PROBLEM DETAILS
Wherever the word "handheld" occurs in the listing, copy the whole line.

SUPPLIED MATERIAL
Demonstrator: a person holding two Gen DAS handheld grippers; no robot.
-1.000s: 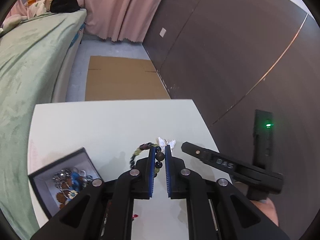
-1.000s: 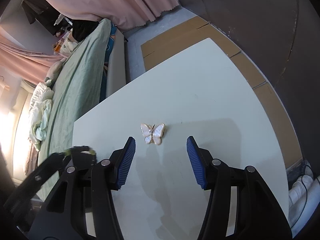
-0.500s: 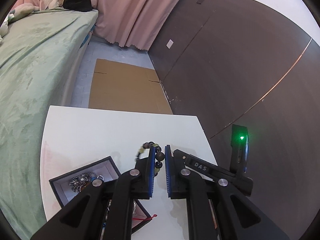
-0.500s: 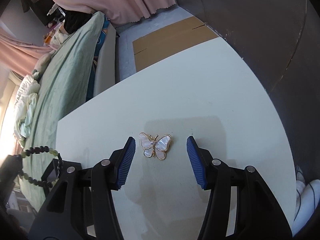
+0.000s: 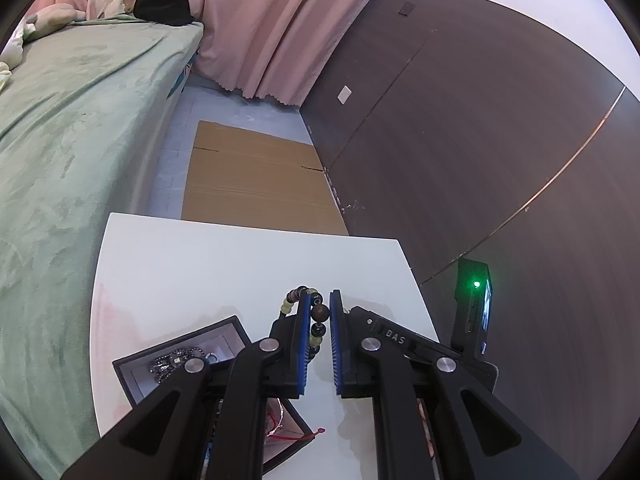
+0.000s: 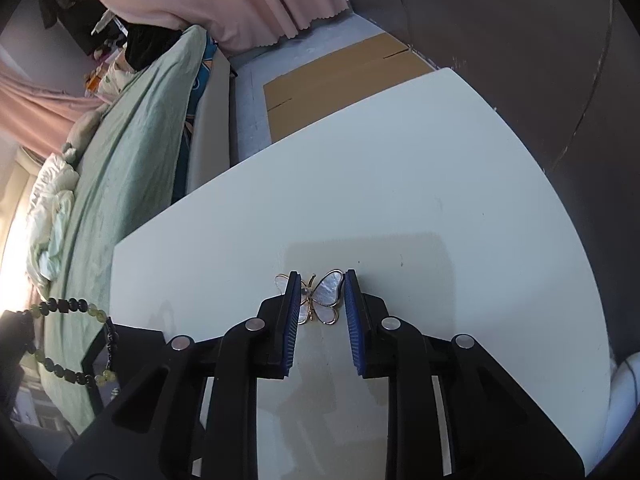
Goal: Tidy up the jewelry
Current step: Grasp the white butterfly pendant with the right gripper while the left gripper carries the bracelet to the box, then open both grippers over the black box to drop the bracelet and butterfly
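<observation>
Left gripper (image 5: 319, 314) is clamped on the bead bracelet (image 5: 316, 320), held above the white bench (image 5: 200, 260); the loop hangs clear of the surface, over the near-left part by the open black jewelry box (image 5: 180, 360). Box sits on the bench and has chains inside. Right gripper (image 6: 320, 300) has just been closing: jaws narrow, straddling the butterfly brooch (image 6: 324, 300) lying flat on the bench. Right pad touches the wing edge; left pad overlaps the other wing.

left wrist: looks down along my fingers (image 5: 306, 322), close over the worktop (image 5: 224, 264)
right wrist: same, steeper
shared: worktop, bed (image 6: 124, 160)
</observation>
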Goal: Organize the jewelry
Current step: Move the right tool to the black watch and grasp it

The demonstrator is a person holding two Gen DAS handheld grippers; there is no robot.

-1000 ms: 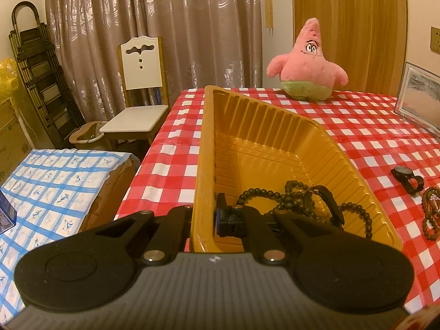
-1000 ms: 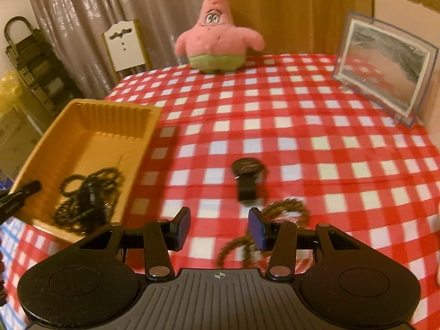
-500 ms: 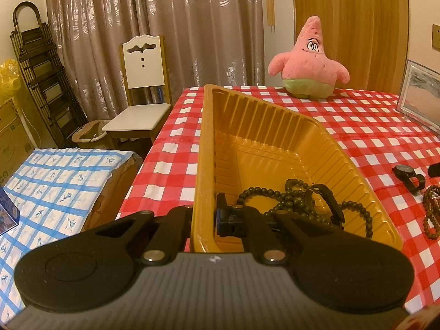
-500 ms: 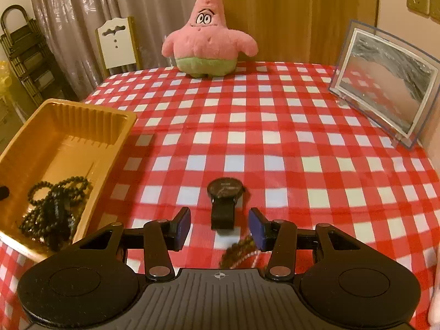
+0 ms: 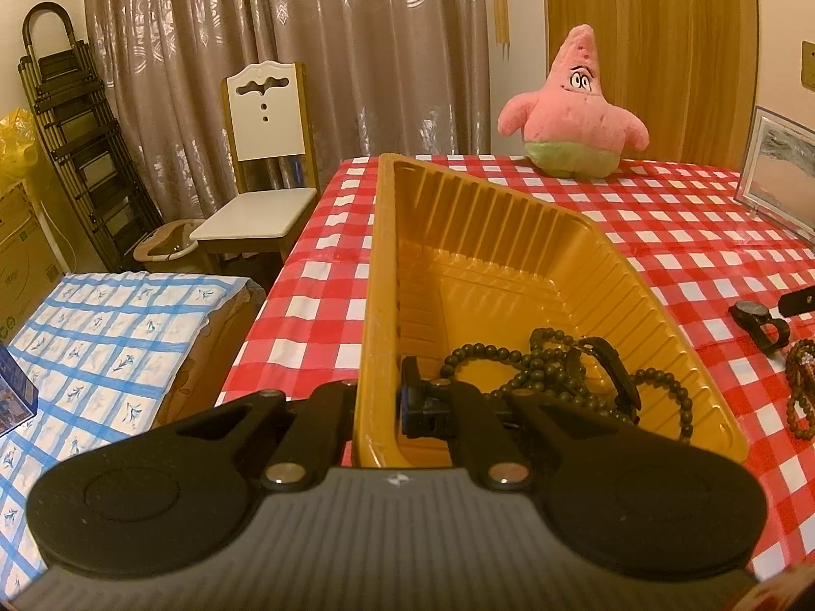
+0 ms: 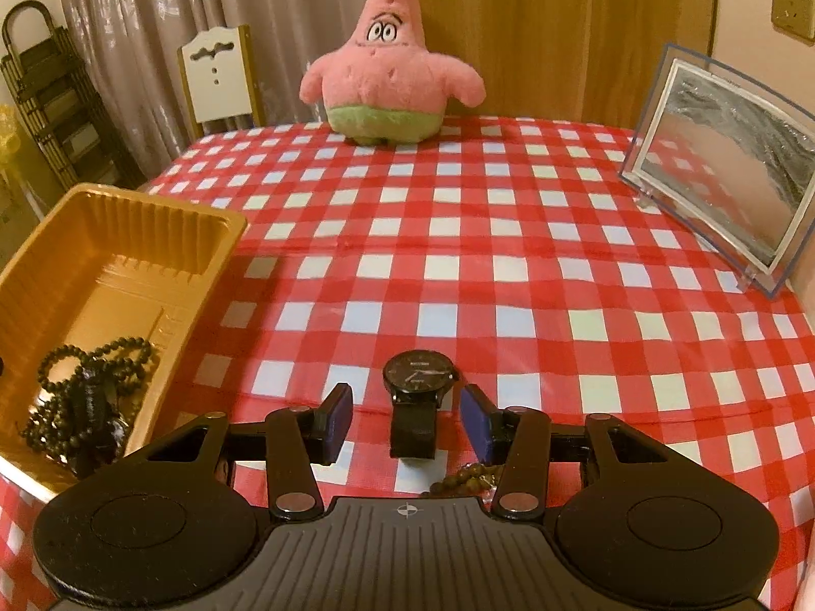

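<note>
A black wristwatch point(image 6: 417, 397) lies on the red-and-white checked tabletop point(image 6: 509, 234), its round dial toward the far side and its strap running back between the blue-padded fingers point(image 6: 338, 420) of the right tongs point(image 6: 407, 420). Those tongs stand wide, their jaws having just been opening, and the pads flank the strap on either side without pressing on it. A string of brown beads point(image 6: 466, 476) lies on the cloth just behind the watch, partly hidden by the tool's body.

At the tabletop's near left edge sits a ribbed yellow plastic tray point(image 5: 489, 234), already holding a tangle of dark beaded bracelets point(image 5: 540, 371) and a dark strap at its near end. The left tongs point(image 5: 379, 402) are clamped tight on the tray's near left rim, one finger inside the wall and one outside.

A pink star-shaped plush toy point(image 6: 389, 66) sits at the far edge of the tabletop, and a clear-framed picture point(image 6: 723, 163) stands tilted on the far right. Beyond the table a white-backed wooden chair point(image 5: 262, 153) faces brown patterned curtains point(image 5: 285, 51), with a folded dark rack point(image 5: 76, 142) leaning in the left corner and a blue checked cloth point(image 5: 112, 336) over a lower surface at near left.
</note>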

EXERCISE RESPONSE
Demonstrator: a person holding two Gen DAS handheld grippers; no robot.
The demonstrator is a person holding two Gen DAS handheld grippers; there is no robot.

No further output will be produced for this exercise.